Yield estimation is essential for effective crop management, market regulation, and agricultural planning. Uttar Pradesh, a leading contributor to India’s potato production, requires reliable yield estimates to ensure food security and stabilize market dynamics.
This study proposes a robust, village-level yield estimation framework that leverages satellite remote sensing, meteorological data, ground observations, and advanced machine learning techniques. The approach addresses key limitations of traditional yield estimation methods, such as high data acquisition costs, low spatial resolution, and variability in data quality, which hinder accurate yield forecasting at fine spatial scales.
To overcome these challenges, the framework employs a multi-source ensemble approach that is scalable, cost-effective, and reliable. It integrates:
Sentinel-1 Synthetic Aperture Radar (SAR): Provides critical information on surface roughness and soil moisture, especially valuable during the planting and tuber development stages.

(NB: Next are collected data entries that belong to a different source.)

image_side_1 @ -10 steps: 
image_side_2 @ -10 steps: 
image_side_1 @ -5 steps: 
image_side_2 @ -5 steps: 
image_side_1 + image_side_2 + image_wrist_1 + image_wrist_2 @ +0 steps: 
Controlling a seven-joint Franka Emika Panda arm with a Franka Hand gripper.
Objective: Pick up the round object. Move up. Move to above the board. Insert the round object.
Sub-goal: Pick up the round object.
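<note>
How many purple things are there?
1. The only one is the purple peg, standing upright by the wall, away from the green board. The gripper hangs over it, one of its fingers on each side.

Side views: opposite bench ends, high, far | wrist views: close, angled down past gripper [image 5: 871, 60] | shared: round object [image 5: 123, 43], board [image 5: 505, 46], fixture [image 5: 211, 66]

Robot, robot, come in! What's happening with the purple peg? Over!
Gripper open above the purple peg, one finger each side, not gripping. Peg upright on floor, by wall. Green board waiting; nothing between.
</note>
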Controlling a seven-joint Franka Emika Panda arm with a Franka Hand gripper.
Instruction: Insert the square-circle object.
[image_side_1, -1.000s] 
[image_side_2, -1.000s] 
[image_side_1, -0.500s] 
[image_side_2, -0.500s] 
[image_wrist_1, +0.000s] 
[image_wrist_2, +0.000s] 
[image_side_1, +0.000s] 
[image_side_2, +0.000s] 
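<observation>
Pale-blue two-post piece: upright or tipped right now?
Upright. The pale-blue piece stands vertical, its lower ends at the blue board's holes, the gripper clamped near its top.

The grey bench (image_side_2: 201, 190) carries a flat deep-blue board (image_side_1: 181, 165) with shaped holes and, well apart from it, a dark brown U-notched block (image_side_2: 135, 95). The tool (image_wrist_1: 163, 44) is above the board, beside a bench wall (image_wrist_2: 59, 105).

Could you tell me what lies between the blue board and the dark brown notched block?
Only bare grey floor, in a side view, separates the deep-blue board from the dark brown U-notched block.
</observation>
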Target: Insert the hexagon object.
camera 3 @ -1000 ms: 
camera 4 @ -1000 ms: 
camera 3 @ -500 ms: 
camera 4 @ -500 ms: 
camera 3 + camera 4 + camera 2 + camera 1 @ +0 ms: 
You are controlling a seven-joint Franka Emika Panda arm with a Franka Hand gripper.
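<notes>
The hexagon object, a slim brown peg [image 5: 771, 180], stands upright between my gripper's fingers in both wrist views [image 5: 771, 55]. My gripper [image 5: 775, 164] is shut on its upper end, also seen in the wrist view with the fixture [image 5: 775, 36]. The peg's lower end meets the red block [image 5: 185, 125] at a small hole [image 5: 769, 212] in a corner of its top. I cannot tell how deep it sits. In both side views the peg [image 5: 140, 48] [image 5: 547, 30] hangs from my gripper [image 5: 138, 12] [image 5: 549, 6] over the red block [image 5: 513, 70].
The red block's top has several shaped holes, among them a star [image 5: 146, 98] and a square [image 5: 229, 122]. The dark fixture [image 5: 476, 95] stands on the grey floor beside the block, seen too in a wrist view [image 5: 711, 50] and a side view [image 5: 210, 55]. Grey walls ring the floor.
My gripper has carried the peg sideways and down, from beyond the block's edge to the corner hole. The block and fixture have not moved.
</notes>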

Sentinel-2 Multispectral Imagery: Offers high-resolution optical data for calculating vegetation indices such as NDVI, LSWI, and LAI, which are indicative of crop health and biomass accumulation.
Sentinel-3 FAPAR Products: Serve as proxies for photosynthetic activity, reflecting the physiological status of the crop.

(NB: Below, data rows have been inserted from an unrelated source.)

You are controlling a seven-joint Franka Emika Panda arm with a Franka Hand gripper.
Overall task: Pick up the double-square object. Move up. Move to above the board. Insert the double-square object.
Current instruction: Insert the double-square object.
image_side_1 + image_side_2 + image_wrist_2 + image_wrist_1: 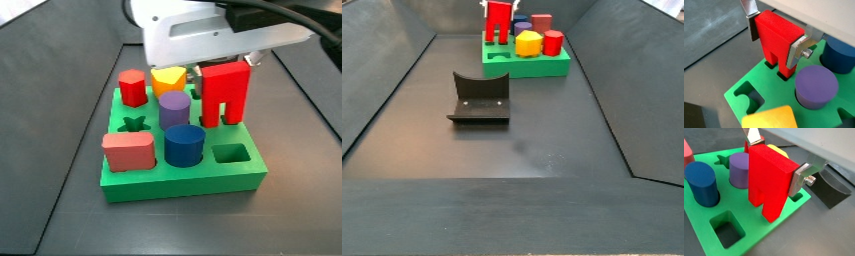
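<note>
Red double-square object [769, 180] sits clamped between the gripper's [776, 159] fingers [802, 178] in a wrist view, its feet at the board [751, 235]. In a side view, it stands upright on the board's [181, 180] far corner, beside the purple cylinder [174, 108].

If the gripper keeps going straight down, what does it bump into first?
Probably the board. The gripper, fingers shut on the double-square object, points down at it. The block's two legs appear to be entering the cut-outs there, so they would bottom out inside the board. The depth is unclear.
</note>
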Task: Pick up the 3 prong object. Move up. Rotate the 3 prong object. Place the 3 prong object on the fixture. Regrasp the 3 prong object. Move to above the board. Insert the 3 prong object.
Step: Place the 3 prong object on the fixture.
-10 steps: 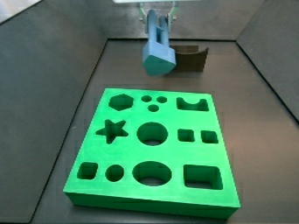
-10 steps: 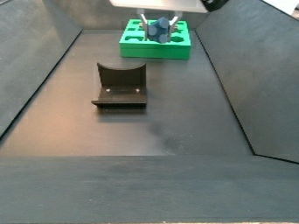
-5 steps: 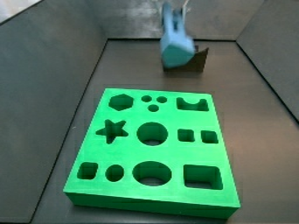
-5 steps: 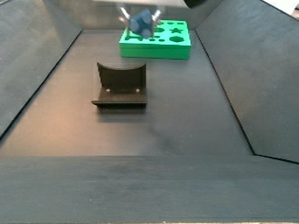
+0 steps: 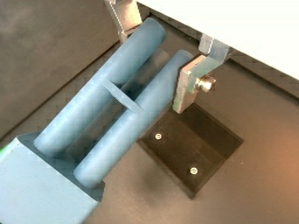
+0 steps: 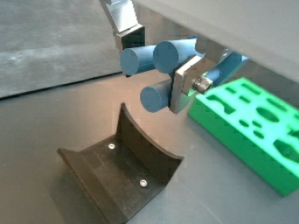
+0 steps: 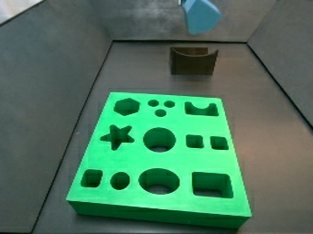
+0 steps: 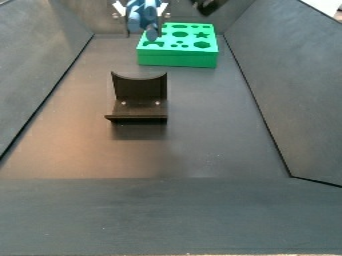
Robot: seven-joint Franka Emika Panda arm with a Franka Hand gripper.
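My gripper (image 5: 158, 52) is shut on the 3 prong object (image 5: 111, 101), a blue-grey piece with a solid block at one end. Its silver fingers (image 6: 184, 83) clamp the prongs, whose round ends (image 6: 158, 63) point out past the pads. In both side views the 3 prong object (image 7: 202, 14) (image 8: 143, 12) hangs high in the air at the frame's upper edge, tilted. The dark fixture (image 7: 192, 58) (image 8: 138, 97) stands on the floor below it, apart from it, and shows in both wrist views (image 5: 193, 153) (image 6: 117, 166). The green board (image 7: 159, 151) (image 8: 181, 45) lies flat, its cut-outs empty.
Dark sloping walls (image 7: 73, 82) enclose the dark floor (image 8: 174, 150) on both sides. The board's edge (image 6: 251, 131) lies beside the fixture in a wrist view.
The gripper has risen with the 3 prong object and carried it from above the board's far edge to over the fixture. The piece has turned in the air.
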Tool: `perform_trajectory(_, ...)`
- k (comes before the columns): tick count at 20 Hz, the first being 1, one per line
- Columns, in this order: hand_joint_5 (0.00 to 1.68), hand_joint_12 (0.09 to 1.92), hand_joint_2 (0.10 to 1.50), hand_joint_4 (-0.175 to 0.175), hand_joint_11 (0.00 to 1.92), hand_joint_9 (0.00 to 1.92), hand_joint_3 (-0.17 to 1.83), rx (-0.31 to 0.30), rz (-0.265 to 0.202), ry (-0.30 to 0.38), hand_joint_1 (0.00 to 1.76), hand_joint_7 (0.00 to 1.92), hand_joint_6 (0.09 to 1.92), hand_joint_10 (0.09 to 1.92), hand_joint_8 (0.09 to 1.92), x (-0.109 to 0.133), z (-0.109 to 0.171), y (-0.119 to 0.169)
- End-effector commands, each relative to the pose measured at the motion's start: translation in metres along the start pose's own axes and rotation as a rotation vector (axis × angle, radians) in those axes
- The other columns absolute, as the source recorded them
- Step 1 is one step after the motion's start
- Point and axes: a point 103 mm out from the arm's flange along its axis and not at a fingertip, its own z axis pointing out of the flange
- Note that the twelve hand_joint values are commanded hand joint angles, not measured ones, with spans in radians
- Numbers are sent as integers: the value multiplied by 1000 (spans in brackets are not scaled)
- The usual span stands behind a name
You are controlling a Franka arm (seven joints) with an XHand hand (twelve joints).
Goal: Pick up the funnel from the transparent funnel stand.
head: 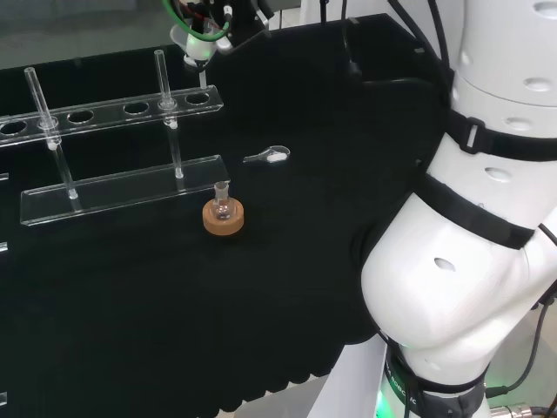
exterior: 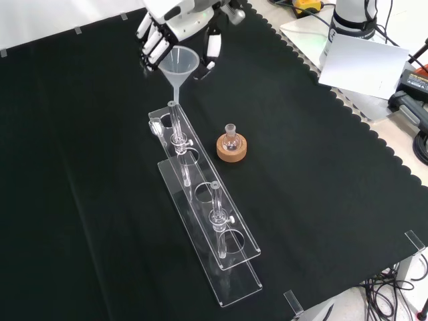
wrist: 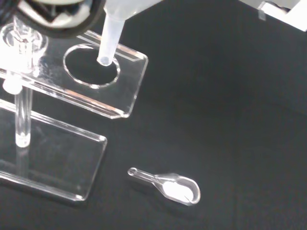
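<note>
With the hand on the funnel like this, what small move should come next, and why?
Probably a little more straight lift. The hand is curled round the clear plastic funnel, but in the wrist view the funnel's stem tip sits level with or barely above the end hole of the transparent funnel stand. Moving sideways now could knock the stem against the hole's rim.

Bench covered with black cloth (exterior: 321, 200), scalloped along its edge in the front view. Resting on the cloth: a transparent funnel stand (exterior: 231, 284) on its flat base plate; just beside it, a cork ring (exterior: 231, 150) bearing a small glass flask (exterior: 231, 137); and, apart from both, a small clear scoop (wrist: 169, 186) lying flat.
</note>
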Motion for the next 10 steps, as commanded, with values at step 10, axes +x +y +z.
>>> perform_trajectory(10,704,1225,733,24,693,1029,659,38,74,-15,929,641,721,395,656,-1,5,-63)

Meteorological Data from IMD (Indian Meteorological Department): Includes rainfall and temperature variables to account for climatic influences on crop growth.
Ground-based Crop yield data Provide accurate, location-specific yield data that enhance model calibration and validation.
Given the absence of suitable historical yield data, the model uses current-season ground yield data for validation. These ground yield data were strategically collected based on categorized satellite and ground inputs to represent diverse ground realities, thereby improving the model’s training and overall estimation accuracy.
This research demonstrates the power of integrating remote sensing and machine learning to address yield estimation challenges. The proposed framework is not only effective for potato yield estimation in Uttar Pradesh but is also scalable and adaptable to other crops and regions. By enabling data-driven decision-making, it supports more efficient and sustainable agricultural practices, enhances food security, and contributes to greater resilience in the agricultural sector.